● **Task brief**
In full and without alteration, write out the lines below.

[Start of Attachment]

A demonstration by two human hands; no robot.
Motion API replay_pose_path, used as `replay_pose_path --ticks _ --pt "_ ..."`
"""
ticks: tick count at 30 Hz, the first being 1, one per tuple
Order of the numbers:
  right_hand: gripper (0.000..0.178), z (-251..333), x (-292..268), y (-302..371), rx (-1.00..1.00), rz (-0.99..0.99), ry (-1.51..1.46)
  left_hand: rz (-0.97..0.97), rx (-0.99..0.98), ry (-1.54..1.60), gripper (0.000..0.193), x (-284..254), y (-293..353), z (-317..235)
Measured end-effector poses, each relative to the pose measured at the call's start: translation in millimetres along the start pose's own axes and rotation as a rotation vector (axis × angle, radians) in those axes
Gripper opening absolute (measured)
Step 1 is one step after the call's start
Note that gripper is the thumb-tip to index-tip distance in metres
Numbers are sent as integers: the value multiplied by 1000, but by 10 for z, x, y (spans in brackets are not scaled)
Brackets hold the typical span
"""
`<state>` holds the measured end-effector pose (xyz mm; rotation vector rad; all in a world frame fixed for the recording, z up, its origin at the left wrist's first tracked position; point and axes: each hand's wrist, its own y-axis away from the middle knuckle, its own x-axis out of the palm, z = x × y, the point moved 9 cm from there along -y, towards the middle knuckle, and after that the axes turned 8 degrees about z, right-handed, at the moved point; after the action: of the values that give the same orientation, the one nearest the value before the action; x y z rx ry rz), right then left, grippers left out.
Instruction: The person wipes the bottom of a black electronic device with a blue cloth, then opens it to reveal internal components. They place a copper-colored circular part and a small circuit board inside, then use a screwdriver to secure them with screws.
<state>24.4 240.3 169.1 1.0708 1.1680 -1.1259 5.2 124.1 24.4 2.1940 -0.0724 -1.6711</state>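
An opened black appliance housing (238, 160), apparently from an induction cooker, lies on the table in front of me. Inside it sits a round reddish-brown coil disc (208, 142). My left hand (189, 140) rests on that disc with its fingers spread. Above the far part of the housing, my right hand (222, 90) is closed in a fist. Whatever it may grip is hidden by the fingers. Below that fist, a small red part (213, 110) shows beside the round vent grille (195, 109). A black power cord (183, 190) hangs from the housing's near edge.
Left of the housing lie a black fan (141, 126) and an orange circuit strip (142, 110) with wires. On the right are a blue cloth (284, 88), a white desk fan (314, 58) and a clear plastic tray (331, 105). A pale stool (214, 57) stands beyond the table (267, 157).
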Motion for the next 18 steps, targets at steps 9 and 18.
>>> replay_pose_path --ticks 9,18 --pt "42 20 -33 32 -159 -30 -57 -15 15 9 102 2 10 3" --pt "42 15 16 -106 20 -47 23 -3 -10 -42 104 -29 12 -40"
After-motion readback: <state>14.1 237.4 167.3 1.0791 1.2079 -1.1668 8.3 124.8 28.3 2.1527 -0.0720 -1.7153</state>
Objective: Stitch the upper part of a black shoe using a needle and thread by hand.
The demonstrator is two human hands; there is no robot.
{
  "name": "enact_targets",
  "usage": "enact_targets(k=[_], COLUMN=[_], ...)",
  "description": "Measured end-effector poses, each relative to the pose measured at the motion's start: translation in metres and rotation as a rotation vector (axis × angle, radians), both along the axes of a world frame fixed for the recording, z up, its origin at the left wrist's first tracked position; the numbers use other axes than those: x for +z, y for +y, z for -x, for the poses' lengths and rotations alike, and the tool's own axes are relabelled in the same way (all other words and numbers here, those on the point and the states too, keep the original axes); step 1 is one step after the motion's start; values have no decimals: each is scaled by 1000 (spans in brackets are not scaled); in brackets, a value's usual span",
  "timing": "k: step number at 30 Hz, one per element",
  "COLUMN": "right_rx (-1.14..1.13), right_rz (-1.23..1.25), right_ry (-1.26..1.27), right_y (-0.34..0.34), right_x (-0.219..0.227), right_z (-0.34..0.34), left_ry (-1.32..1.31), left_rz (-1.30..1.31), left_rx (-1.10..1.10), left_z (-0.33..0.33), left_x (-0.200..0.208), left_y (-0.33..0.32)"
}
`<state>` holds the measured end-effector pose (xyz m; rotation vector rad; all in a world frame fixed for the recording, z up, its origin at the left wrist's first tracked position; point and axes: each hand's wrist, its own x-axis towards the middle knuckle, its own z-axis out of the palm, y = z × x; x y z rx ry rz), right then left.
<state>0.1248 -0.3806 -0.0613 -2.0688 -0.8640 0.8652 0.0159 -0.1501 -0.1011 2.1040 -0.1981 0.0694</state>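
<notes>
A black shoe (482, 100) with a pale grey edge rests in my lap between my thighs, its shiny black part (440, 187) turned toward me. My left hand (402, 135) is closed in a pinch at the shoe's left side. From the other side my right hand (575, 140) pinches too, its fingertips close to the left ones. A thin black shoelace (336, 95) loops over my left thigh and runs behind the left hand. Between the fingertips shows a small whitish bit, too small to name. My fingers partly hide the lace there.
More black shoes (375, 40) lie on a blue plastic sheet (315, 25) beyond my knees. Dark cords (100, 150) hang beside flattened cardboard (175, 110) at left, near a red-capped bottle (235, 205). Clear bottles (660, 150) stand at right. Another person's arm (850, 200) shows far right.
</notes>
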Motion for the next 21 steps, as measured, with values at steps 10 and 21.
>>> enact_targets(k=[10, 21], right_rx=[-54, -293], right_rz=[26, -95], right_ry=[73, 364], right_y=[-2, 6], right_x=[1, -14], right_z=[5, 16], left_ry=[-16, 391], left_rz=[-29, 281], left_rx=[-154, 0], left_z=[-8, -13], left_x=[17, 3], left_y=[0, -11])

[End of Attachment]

● **Answer to the problem**
A demonstration by two human hands; no robot.
Motion API replay_pose_path, used as `replay_pose_path --ticks _ --pt "_ ..."`
"""
ticks: tick count at 30 Hz, the first being 1, one per tuple
Order of the numbers:
  right_hand: gripper (0.000..0.178), z (-251..333), x (-292..268), y (-302..371), rx (-1.00..1.00), rz (-0.99..0.99), ry (-1.51..1.46)
  left_hand: rz (-0.97..0.97), rx (-0.99..0.98), ry (-1.54..1.60), gripper (0.000..0.193), x (-284..254), y (-293..353), z (-317..235)
Measured end-effector poses, each relative to the pose measured at the call's start: translation in millimetres along the start pose's own axes and rotation as a rotation vector (axis × angle, radians) in those axes
Gripper opening absolute (measured)
Step 1 is one step after the call's start
Note that gripper is the thumb-tip to index-tip distance in metres
Numbers are sent as integers: the value multiplied by 1000, but by 10 for z, x, y (spans in brackets are not scaled)
Brackets hold the typical span
"""
`<state>` holds the measured end-effector pose (xyz mm; rotation vector rad; all in a world frame fixed for the recording, z up, its origin at the left wrist's first tracked position; point and axes: each hand's wrist, its own y-axis away from the middle knuckle, its own x-axis out of the palm, z = x × y, the point moved 9 cm from there along -y, towards the middle knuckle, and after that the axes turned 8 degrees about z, right-handed, at the moved point; after the action: of the values that give the same orientation, the one nearest the value before the action; x y z rx ry rz), right then left, grippers left out.
Instruction: The person wipes the bottom of a black electronic device with a blue cloth, then opens it to reveal internal components. They place a copper-colored circular part and a small circuit board inside, then use a screwdriver to secure them with screws.
<state>24.4 240.3 169.1 1.0708 1.1680 -1.1259 5.2 124.1 24.4 2.1940 -0.0724 -1.6711</state>
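An opened black appliance housing (238, 160), apparently from an induction cooker, lies on the table in front of me. Inside it sits a round reddish-brown coil disc (208, 142). My left hand (189, 140) rests on that disc with its fingers spread. Above the far part of the housing, my right hand (222, 90) is closed in a fist. Whatever it may grip is hidden by the fingers. Below that fist, a small red part (213, 110) shows beside the round vent grille (195, 109). A black power cord (183, 190) hangs from the housing's near edge.
Left of the housing lie a black fan (141, 126) and an orange circuit strip (142, 110) with wires. On the right are a blue cloth (284, 88), a white desk fan (314, 58) and a clear plastic tray (331, 105). A pale stool (214, 57) stands beyond the table (267, 157).
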Motion for the next 18 steps, targets at steps 9 and 18.
>>> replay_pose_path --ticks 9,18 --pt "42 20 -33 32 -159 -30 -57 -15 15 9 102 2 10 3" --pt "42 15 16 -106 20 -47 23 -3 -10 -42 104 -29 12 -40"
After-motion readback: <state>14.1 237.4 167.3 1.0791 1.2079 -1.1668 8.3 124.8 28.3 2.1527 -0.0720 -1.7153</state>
Objective: Stitch the upper part of a black shoe using a needle and thread by hand.
The demonstrator is two human hands; there is no robot.
{
  "name": "enact_targets",
  "usage": "enact_targets(k=[_], COLUMN=[_], ...)",
  "description": "Measured end-effector poses, each relative to the pose measured at the motion's start: translation in metres and rotation as a rotation vector (axis × angle, radians), both along the axes of a world frame fixed for the recording, z up, its origin at the left wrist's first tracked position; the numbers use other axes than those: x for +z, y for +y, z for -x, for the poses' lengths and rotations alike, and the tool's own axes are relabelled in the same way (all other words and numbers here, those on the point and the states too, keep the original axes); step 1 is one step after the motion's start; values have no decimals: each is scaled by 1000 (spans in brackets are not scaled); in brackets, a value's usual span",
  "timing": "k: step number at 30 Hz, one per element",
  "COLUMN": "right_rx (-1.14..1.13), right_rz (-1.23..1.25), right_ry (-1.26..1.27), right_y (-0.34..0.34), right_x (-0.219..0.227), right_z (-0.34..0.34), left_ry (-1.32..1.31), left_rz (-1.30..1.31), left_rx (-1.10..1.10), left_z (-0.33..0.33), left_x (-0.200..0.208), left_y (-0.33..0.32)"
}
`<state>` holds the measured end-effector pose (xyz m; rotation vector rad; all in a world frame fixed for the recording, z up, its origin at the left wrist's first tracked position; point and axes: each hand's wrist, its own x-axis towards the middle knuckle, its own z-axis out of the palm, y = z × x; x y z rx ry rz), right then left.
<state>0.1248 -0.3806 -0.0613 -2.0688 -0.8640 0.8652 0.0159 -0.1501 -0.1011 2.1040 -0.1981 0.0694</state>
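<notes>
A black shoe (482, 100) with a pale grey edge rests in my lap between my thighs, its shiny black part (440, 187) turned toward me. My left hand (402, 135) is closed in a pinch at the shoe's left side. From the other side my right hand (575, 140) pinches too, its fingertips close to the left ones. A thin black shoelace (336, 95) loops over my left thigh and runs behind the left hand. Between the fingertips shows a small whitish bit, too small to name. My fingers partly hide the lace there.
More black shoes (375, 40) lie on a blue plastic sheet (315, 25) beyond my knees. Dark cords (100, 150) hang beside flattened cardboard (175, 110) at left, near a red-capped bottle (235, 205). Clear bottles (660, 150) stand at right. Another person's arm (850, 200) shows far right.
</notes>
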Motion for the next 21 steps, as measured, with values at steps 10 and 21.
>>> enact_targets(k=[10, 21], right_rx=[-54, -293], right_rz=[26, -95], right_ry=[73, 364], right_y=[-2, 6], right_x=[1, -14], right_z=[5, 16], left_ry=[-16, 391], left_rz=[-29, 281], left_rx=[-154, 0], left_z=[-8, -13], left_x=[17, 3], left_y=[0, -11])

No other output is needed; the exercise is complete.